◆ **ACTION ITEM**
When a line in the listing contains the string "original", pick it out and copy it.

◆ **DATA LISTING**
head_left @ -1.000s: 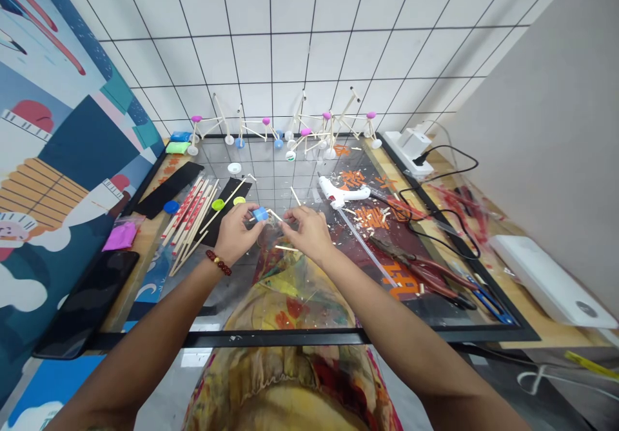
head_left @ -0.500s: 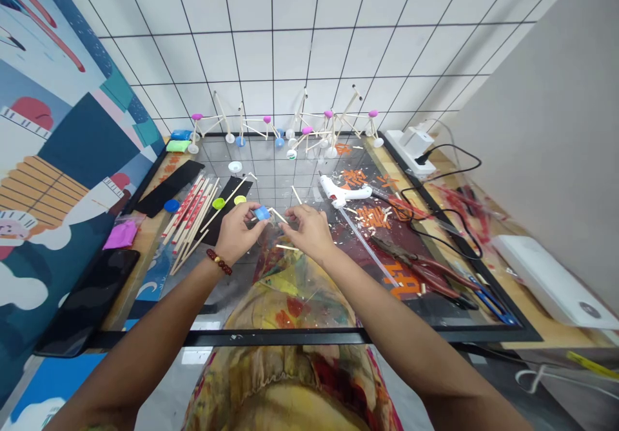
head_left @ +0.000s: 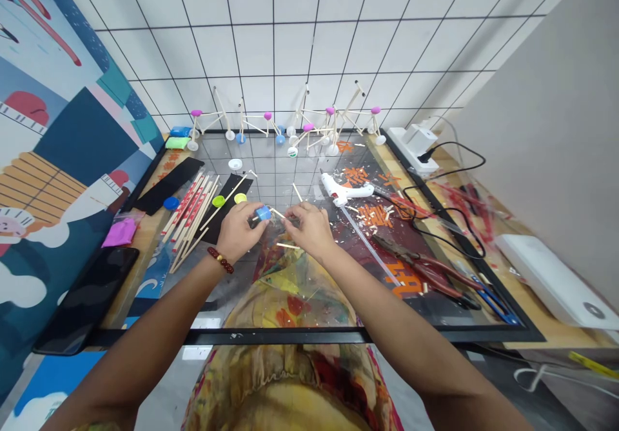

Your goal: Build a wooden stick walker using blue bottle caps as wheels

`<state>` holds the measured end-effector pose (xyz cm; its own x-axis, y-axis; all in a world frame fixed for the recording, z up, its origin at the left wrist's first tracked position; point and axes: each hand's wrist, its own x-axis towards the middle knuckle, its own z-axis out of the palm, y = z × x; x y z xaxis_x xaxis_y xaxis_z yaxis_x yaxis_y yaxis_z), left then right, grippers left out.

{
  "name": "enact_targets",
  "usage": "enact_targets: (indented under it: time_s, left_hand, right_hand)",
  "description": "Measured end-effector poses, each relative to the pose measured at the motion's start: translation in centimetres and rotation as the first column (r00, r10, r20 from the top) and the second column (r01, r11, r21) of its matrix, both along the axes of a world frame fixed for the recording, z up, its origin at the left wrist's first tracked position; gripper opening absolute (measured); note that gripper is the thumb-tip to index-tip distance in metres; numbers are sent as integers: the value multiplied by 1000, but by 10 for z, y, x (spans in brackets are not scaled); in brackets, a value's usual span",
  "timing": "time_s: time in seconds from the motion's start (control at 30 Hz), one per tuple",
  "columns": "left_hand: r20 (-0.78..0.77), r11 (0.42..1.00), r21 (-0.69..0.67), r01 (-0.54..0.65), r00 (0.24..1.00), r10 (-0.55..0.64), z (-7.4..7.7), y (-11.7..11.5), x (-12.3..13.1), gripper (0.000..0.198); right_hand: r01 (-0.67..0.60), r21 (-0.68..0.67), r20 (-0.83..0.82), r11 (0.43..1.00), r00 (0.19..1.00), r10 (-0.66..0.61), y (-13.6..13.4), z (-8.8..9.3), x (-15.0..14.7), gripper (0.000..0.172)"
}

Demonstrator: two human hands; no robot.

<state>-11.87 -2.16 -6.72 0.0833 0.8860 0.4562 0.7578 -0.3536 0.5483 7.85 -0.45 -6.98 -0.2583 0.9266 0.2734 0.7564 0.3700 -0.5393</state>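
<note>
My left hand [head_left: 242, 230] pinches a small blue bottle cap [head_left: 264, 213] between thumb and fingers. Facing it, my right hand [head_left: 309, 230] has its fingertips closed on a short pale wooden stick [head_left: 278, 213], whose far end comes close to the cap; whether they touch is too small to tell. Another short stick [head_left: 288, 246] lies on the glass tabletop just below the hands. To the right rests a white hot glue gun [head_left: 345, 191] with a clear glue stick in its back. Two yellow-green caps [head_left: 240, 197] lie beyond my left hand.
Chopsticks [head_left: 191, 215] in red-printed wrappers lie at left, by a blue cap [head_left: 171, 203] and a phone [head_left: 87, 299]. Several stick-and-cap figures [head_left: 309, 128] stand along the wall. Pliers [head_left: 425, 270], wood scraps, a cable and a power strip [head_left: 411, 150] occupy the right.
The blue cap has turned slightly in my left hand. Both hands stay nearly in place, and the view has shifted a little.
</note>
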Motion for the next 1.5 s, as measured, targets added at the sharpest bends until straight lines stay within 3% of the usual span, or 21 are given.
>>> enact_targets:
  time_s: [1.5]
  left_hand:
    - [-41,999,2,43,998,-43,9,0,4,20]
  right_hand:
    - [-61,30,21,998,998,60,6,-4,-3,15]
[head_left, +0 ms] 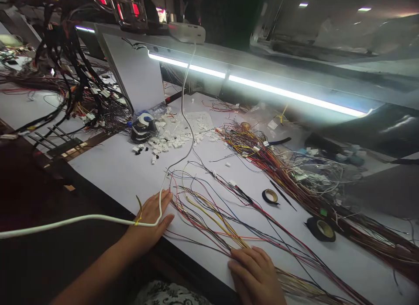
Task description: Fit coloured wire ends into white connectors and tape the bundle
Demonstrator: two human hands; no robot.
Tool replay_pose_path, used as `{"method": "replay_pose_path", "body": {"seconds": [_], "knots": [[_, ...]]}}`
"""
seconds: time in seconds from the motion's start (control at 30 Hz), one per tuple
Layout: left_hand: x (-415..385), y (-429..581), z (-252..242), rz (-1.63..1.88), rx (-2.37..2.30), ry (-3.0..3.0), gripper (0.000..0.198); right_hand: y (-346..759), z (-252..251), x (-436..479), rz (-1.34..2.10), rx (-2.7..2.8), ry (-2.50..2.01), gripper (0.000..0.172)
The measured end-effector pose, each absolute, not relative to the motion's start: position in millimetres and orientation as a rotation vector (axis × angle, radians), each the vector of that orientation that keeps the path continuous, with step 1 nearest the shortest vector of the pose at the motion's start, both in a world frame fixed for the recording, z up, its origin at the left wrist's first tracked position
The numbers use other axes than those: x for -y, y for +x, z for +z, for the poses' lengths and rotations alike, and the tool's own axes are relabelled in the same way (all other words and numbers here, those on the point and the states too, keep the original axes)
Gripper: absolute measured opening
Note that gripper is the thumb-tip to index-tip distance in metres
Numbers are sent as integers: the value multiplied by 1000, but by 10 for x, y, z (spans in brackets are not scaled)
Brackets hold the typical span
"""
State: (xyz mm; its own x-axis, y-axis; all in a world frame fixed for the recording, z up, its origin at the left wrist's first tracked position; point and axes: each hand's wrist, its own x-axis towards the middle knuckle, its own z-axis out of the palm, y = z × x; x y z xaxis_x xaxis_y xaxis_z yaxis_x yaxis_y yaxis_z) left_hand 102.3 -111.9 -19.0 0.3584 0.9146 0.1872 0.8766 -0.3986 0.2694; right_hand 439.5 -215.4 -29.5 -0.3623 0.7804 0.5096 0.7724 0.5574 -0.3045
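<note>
My left hand [151,214] lies flat near the table's front edge, fingers stretched out and thumb apart. Its fingertips rest beside the ends of loose red and dark wires [196,224]. A white cable [98,217] with a yellow tie [139,217] crosses in front of this hand and runs upward. Lower down, my right hand [254,272] is curled over a bundle of thin wires. Yellow wires [225,222] run into its fingers, and the bundle comes out again on its right side. The palm and the undersides of these fingers are hidden.
Beyond the wires lie a black tape roll [270,196] and a larger one [322,230]. A thick wire bundle [275,165] stretches along the right. White connectors [173,141] are scattered at the back, below a lit strip lamp [294,95]. Dark harnesses [72,69] hang at left.
</note>
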Motion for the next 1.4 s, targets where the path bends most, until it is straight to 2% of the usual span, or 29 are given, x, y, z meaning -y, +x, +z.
{"method": "replay_pose_path", "body": {"seconds": [0.2,0.33,0.53,0.7,0.83,1.03,1.17,1.4], "knots": [[1250,1285,-109,407,-1625,2480,49,4362,-198,2136,50,2187,-1208,17],[1296,1586,-60,508,-1271,2738,48,4304,-62,2120,124,2177,-1196,17],[1319,1914,-97,294,-822,2844,55,4320,-77,2160,41,2201,-1198,19],[1295,1922,-146,159,-812,2766,59,4378,-186,2187,-98,2231,-1550,41],[1307,1923,-129,179,-857,2747,63,4407,-210,2199,40,2200,-1455,32],[1333,1931,-117,169,-869,2752,61,4450,-298,2163,-139,2154,-1637,40],[1334,1935,-113,182,-875,2747,60,4438,-329,2152,-101,2154,-1668,32],[1334,1929,-111,246,-855,2761,57,4439,-274,2187,-33,2178,-1548,29]]}}
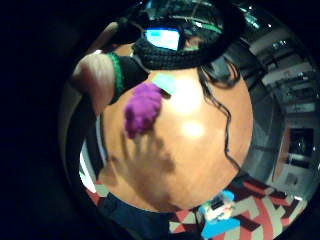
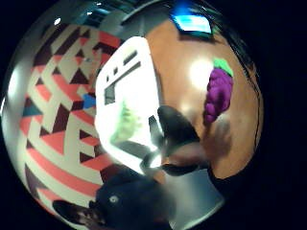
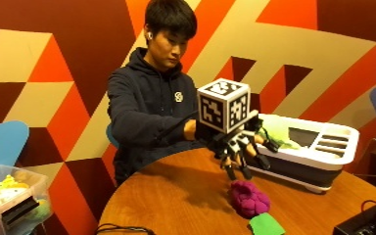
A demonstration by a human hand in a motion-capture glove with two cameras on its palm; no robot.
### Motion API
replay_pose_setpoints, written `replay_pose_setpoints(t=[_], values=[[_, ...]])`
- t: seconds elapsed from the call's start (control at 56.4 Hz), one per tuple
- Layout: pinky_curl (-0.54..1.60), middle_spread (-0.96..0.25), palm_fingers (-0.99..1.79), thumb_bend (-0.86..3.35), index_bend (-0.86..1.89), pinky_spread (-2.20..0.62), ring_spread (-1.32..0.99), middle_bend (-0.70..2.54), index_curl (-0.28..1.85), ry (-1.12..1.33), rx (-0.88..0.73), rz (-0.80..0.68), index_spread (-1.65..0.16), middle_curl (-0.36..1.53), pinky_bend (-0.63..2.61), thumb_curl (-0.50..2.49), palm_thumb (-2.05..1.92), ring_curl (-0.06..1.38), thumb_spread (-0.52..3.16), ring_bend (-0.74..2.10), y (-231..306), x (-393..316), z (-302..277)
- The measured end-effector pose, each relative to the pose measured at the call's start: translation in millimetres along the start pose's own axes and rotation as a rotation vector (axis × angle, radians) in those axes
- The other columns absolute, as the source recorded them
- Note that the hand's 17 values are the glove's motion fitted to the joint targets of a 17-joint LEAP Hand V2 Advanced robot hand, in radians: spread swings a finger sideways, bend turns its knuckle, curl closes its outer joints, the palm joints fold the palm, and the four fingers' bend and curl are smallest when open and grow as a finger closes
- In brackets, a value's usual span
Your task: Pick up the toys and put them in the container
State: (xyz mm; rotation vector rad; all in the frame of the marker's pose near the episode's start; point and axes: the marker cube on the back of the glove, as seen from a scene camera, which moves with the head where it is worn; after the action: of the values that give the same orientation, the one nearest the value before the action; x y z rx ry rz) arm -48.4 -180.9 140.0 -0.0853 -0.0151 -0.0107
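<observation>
From my remote station: nearest the outside camera, a purple toy grape bunch [image 3: 249, 198] with a green leaf [image 3: 266, 225] lies on the round wooden bench [image 3: 168, 196]. Directly above it hangs the gloved right hand [image 3: 240, 147], fingers spread downward, grip apart, holding nothing. The bunch lies just below and slightly camera-side of the fingertips, long axis running from leaf toward the person. Beyond, the white container [image 3: 325, 147] stands at the bench's far edge, with something pale green inside.
</observation>
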Motion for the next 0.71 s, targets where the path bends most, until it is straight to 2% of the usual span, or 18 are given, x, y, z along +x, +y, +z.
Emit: replay_pose_setpoints(t=[0.089, 0.142, 0.195, 0.266, 0.407, 0.549, 0.709], values=[[0.42, 0.04, -0.07, -0.03, -0.04, 0.01, 0.02, 0.14, 0.37, 0.128, -0.085, 0.113, -0.28, 0.40, 1.23, 0.39, 0.14, 0.39, 1.34, 0.75, -11.1, 13.4, 31.9], [0.45, 0.04, 0.00, -0.03, -0.08, -0.07, -0.02, 0.10, 0.30, 0.194, -0.085, 0.172, -0.27, 0.37, 1.36, 0.38, 0.11, 0.46, 1.34, 1.03, -16.7, 18.2, 44.5], [0.47, 0.05, 0.22, -0.03, -0.16, -0.18, -0.12, 0.19, 0.20, 0.239, -0.063, 0.220, -0.26, 0.37, 1.49, 0.36, 0.09, 0.51, 1.33, 1.34, -21.5, 21.4, 53.7], [0.46, 0.02, 0.51, -0.02, -0.15, -0.27, -0.18, 0.42, 0.10, 0.234, -0.051, 0.252, -0.25, 0.44, 1.55, 0.35, 0.06, 0.54, 1.31, 1.51, -27.3, 24.0, 62.9], [0.44, -0.05, 0.77, 0.11, -0.01, -0.34, -0.23, 0.87, 0.00, 0.097, -0.106, 0.253, -0.23, 0.57, 1.40, 0.41, 0.30, 0.54, 1.36, 1.55, -34.5, 21.9, 83.1], [0.41, -0.09, 0.80, 0.25, 0.10, -0.38, -0.24, 0.96, 0.00, 0.048, -0.057, 0.222, -0.22, 0.62, 1.30, 0.57, 0.66, 0.52, 1.18, 1.51, -43.0, 22.9, 88.2], [0.39, -0.13, 1.06, 0.26, 0.35, -0.41, -0.22, 0.91, 0.05, 0.075, 0.075, 0.163, -0.22, 0.64, 1.15, 0.71, 0.75, 0.47, 0.91, 1.39, -45.2, 20.8, 74.7]])
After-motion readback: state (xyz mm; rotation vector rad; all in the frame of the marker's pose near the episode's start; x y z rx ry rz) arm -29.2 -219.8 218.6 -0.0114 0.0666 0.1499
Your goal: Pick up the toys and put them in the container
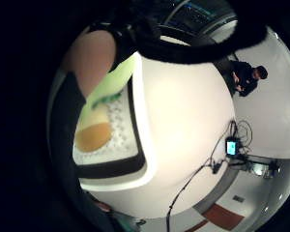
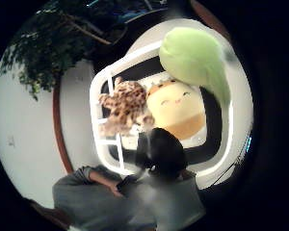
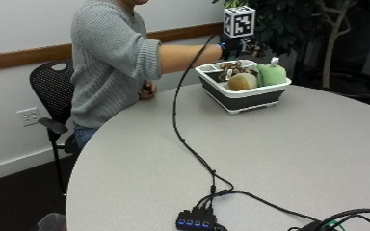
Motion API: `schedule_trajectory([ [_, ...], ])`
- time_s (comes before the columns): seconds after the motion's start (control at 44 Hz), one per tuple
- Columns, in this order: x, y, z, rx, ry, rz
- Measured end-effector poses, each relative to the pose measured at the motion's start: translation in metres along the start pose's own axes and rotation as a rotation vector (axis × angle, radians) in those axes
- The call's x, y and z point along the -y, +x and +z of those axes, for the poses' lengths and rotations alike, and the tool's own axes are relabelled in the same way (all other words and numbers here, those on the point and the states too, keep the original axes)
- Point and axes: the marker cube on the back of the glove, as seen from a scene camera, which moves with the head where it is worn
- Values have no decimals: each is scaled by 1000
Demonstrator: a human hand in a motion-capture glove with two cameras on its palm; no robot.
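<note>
A white-rimmed container with dark walls (image 3: 243,96) stands at the far side of the round table. Inside lie a brown spotted toy (image 3: 229,70), a round yellow-orange plush (image 3: 241,82) and a tall green plush (image 3: 272,75). My gloved right hand (image 3: 235,47) hovers above the container's back left corner, apart from the toys, holding nothing that I can see. The thumb side palm view looks down on the spotted toy (image 2: 125,107), the yellow plush (image 2: 176,109) and the green plush (image 2: 195,60) inside the rim (image 2: 97,96). One finger (image 1: 93,59) shows straight beside the green plush (image 1: 113,81).
A black cable (image 3: 184,139) runs from the hand across the grey table (image 3: 300,159) to a hub (image 3: 196,224) at the near edge. A leafy plant (image 3: 294,21) stands right behind the container. The bare left hand (image 3: 148,90) rests at the table's edge by a black chair (image 3: 49,86).
</note>
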Motion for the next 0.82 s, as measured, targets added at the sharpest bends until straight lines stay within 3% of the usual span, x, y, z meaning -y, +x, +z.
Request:
schedule_trajectory([
  [0.114,-66,3,-17,81,95,5],
  [0.295,-228,41,-18,106,155,26],
  [0.432,-327,45,25,-29,169,194],
  [0.591,-376,60,44,23,190,381],
  [0.818,-386,64,51,36,196,401],
])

◆ **RESPONSE TO THE TASK**
The numbers use other axes than those: x for -y, y for +x, z for +z, for the poses' lengths and rotations alike, and the tool's own axes are relabelled in the same way (all other words and numbers here, those on the point and the states too, keep the original axes)
- The call's x, y and z point along the -y, +x and +z of those axes, for the poses' lengths and rotations alike, and the tool's own axes are relabelled in the same way (all other words and numbers here, those on the point and the states too, keep the original axes)

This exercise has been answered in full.